Technical Background
The Collatz Conjecture
For any positive integer $n$, define the function:
\[T(n) = \begin{cases} n/2 & \text{if } n \text{ is even} \\ 3n + 1 & \text{if } n \text{ is odd} \end{cases}\]The Collatz conjecture (also known as the $3n+1$ problem, Ulam’s conjecture, or the Syracuse problem) states that for every positive integer $n$, the iterated sequence $n, T(n), T^2(n), T^3(n), \ldots$ eventually reaches 1.
Despite its elementary statement, the conjecture has resisted proof since Lothar Collatz first posed it in 1937. Paul Erdős remarked: “Mathematics may not be ready for such problems.” It has been verified computationally for all $n < 2^{68}$ (as of 2020), but no general proof exists.
Key Quantities
| Quantity | Definition |
|---|---|
| Stopping time $\sigma(n)$ | The number of iterations until the sequence first reaches a value $< n$ |
| Total stopping time $\sigma_\infty(n)$ | The number of iterations until the sequence reaches 1 |
| Maximum excursion $\max_k T^k(n)$ | The largest value visited during the sequence |
The stopping time and maximum excursion both exhibit highly irregular, seemingly random behavior as a function of $n$ — yet the conjecture asserts that $\sigma_\infty(n)$ is always finite.
Growth and Decay
On average, even steps halve the value and odd steps multiply by ~3/2 (since $3n+1$ is followed by at least one even step). Since $\log_2(3/2) \approx 0.585$, and roughly half of all integers are even, the expected net effect per iteration is a reduction — which heuristically “explains” why sequences tend to collapse toward 1, though this argument falls short of a proof.
Programs
3n+1.cpp — Exhaustive Stopping-Time Survey
Computes the Collatz total stopping time for every integer from 1 to 1,000,000. Identifies the starting value that requires the most iterations to reach 1.
Algorithm:
for n = 1 to 1,000,000:
count = 0
x = n
while x != 1:
x = T(x)
count++
if count > max_count:
max_count = count
max_start = n
Output: The starting value with the longest total stopping time and its iteration count.
3n+1#2.cpp — Interactive Sequence Explorer
An interactive program that follows a recursive pattern: starting at $n = 1$, it runs the Collatz sequence, finds the maximum value $M$ reached, then restarts at $M + 1$. This traces a “ladder” through the integer line, visiting progressively larger starting values that reach progressively higher peaks.

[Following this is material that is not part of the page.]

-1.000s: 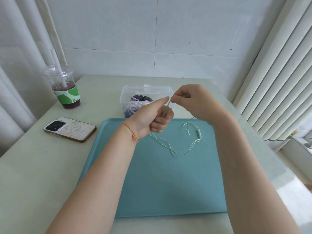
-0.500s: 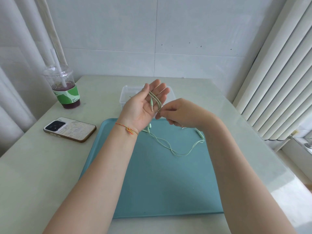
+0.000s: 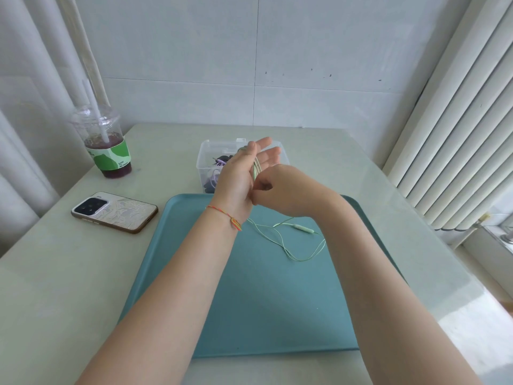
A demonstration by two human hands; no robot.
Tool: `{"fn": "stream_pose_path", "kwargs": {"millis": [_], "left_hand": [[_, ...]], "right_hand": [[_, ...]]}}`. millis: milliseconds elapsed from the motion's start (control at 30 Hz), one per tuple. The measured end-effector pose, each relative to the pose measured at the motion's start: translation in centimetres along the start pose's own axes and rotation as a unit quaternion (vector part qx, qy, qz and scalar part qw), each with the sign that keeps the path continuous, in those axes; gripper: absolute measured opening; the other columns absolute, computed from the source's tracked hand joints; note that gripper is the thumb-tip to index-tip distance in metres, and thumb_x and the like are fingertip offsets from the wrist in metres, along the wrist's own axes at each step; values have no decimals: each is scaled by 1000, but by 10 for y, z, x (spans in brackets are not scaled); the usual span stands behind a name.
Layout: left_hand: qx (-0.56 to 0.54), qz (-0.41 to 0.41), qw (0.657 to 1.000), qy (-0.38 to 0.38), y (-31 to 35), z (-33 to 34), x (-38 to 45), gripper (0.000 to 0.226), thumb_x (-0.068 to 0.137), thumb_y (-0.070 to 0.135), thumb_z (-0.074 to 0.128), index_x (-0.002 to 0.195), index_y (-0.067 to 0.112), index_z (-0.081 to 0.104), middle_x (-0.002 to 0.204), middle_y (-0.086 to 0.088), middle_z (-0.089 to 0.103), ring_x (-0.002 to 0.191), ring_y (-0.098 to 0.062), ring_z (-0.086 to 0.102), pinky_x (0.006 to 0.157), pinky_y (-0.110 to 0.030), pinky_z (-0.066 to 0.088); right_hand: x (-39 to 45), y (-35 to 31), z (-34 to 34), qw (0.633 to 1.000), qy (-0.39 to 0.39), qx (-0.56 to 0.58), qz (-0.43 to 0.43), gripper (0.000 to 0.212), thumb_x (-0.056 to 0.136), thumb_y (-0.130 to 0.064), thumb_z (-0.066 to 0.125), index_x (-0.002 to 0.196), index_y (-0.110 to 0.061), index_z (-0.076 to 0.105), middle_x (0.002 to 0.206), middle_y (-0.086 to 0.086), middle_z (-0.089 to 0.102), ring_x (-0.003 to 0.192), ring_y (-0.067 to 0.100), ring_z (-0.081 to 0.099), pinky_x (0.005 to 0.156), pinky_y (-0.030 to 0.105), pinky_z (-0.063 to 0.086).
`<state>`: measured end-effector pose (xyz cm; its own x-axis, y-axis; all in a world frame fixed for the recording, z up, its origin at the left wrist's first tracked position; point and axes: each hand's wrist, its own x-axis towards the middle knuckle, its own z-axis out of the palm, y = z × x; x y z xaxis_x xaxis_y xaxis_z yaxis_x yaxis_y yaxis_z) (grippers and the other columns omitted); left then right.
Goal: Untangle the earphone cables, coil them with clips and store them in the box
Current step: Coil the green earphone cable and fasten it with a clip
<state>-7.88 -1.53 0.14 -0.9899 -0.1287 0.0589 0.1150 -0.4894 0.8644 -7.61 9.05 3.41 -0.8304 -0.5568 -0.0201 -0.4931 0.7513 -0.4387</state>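
My left hand (image 3: 244,173) is raised above the far edge of the teal tray (image 3: 249,315), fingers straight, with loops of the pale green earphone cable (image 3: 291,245) wound around its palm. Just below that palm, my right hand (image 3: 283,190) pinches the cable. The rest of the cable, with its inline remote (image 3: 304,228), trails loose on the tray. A clear plastic box (image 3: 206,157) stands behind my hands and holds dark and purple coiled cables; my left hand hides much of it.
A phone (image 3: 113,212) lies face down on the table left of the tray. A lidded plastic cup (image 3: 107,145) with a dark drink and a straw stands at the far left. Vertical blinds run along the right side.
My left hand has turned from palm-up to edge-on, with more cable wound round it. My right hand moved down under the left palm, and the loose cable on the tray has shifted.
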Motion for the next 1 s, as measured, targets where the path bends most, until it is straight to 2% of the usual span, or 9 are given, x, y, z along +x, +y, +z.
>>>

The user presses SPACE to continue to the next cycle or q to quit, making it a hands-on tool for developing intuition about Collatz sequence behavior.
collatz_data_generator.cpp — CSV Data Generation
Generates a CSV file (collatz_data.csv) recording, for each iteration of the $(3n+1)+1$ recursive process, the maximum value reached. This data is consumed by the Python visualization script.
Output format:
index,max_value
0,2
1,16
2,160
...
plot_collatz.py — Visualization
Reads collatz_data.csv and plots the maximum value reached vs. iteration index. Automatically switches to logarithmic scale when the range spans multiple orders of magnitude. Prints summary statistics (min, max, mean, median) to the console.
Plots can optionally be saved to disk in any format supported by Matplotlib (PNG, PDF, SVG, …) via the -o / --output flag. The --no-show flag suppresses the interactive window, which is useful in headless or CI environments.
Building and Running
Prerequisites
- C++17 compatible compiler (
g++orclang++) - Python 3 with
pandasandmatplotlib
Compile
# Stopping-time survey
g++ -std=c++17 -O2 3n+1.cpp -o collatz_survey
# Interactive explorer
g++ -std=c++17 -O2 "3n+1#2.cpp" -o collatz_explorer
# Data generator
g++ -std=c++17 -O2 collatz_data_generator.cpp -o collatz_data_gen
Run
# Full survey (1--1,000,000)
./collatz_survey
# Interactive mode
./collatz_explorer
# Generate CSV data for plotting
./collatz_data_gen
# Visualize (interactive)
python3 plot_collatz.py
# Visualize and save plot to PNG
python3 plot_collatz.py -o collatz_plot.png
# Save to PNG without opening an interactive window (headless / CI)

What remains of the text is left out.